**PROMPT**
Exactly the lines from the top of the records below through the one containing "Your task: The" must be set down, with no line added or dropped.

**RECORDS FOR THE EXERCISE**

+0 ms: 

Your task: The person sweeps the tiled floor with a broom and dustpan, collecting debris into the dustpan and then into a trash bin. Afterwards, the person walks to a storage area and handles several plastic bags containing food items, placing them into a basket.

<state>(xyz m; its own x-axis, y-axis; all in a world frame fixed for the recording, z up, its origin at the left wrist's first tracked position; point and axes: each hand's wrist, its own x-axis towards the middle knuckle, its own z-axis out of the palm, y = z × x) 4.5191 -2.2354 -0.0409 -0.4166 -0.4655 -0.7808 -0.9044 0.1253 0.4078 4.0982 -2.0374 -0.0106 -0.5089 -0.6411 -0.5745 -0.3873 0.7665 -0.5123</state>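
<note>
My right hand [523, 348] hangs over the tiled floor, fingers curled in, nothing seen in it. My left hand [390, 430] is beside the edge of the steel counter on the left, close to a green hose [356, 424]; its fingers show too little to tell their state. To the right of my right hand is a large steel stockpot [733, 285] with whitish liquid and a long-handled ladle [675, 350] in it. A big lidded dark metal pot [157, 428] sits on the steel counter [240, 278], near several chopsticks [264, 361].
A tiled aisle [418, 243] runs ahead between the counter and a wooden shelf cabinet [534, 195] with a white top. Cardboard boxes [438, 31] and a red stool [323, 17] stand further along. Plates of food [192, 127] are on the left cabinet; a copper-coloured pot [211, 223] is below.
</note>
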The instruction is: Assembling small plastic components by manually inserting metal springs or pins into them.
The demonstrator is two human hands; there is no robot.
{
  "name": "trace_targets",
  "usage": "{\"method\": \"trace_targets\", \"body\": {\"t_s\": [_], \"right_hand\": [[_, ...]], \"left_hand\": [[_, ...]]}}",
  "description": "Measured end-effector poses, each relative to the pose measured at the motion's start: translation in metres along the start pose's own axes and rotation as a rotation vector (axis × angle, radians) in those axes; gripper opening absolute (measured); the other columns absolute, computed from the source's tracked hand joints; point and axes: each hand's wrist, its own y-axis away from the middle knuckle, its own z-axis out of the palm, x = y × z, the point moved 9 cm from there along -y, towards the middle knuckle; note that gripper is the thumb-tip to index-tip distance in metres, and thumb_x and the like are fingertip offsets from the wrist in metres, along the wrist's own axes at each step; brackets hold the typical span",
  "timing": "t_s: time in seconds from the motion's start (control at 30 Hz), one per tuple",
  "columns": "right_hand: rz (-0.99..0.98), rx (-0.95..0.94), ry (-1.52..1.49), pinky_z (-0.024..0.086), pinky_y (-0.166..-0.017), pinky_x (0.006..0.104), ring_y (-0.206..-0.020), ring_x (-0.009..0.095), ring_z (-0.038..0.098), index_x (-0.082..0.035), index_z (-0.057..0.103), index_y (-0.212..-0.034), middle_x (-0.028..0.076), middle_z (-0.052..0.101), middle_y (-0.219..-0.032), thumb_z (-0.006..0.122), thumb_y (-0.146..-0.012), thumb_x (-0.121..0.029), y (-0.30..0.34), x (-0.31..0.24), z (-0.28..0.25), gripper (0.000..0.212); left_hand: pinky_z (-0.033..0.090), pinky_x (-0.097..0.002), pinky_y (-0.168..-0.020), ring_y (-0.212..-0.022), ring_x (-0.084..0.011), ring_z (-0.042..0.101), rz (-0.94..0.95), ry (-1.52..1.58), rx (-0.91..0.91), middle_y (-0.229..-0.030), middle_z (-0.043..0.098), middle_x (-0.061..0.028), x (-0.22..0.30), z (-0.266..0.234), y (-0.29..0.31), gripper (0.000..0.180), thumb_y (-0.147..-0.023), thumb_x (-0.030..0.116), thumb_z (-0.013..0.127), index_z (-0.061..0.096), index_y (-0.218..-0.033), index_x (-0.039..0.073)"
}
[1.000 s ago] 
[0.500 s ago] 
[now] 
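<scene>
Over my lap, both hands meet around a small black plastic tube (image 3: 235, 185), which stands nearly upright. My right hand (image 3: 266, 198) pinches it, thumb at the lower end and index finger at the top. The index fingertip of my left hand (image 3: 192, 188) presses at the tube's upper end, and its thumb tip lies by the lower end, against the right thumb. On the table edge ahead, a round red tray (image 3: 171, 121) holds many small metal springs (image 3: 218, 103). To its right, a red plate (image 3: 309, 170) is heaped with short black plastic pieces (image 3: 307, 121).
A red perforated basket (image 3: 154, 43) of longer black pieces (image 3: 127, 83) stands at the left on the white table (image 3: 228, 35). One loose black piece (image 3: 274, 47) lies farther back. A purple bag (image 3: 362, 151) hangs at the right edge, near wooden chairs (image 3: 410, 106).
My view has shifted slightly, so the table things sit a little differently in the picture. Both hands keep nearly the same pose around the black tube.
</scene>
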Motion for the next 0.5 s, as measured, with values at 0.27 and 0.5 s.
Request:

**TASK RESULT**
+0 ms: 

Your task: The person sweeps the tiled floor with a broom and dustpan, collecting debris into the dustpan and then into a trash bin. Afterwards, the person walks to a storage area and handles several plastic bags containing food items, placing them into a basket.

This output requires nothing further.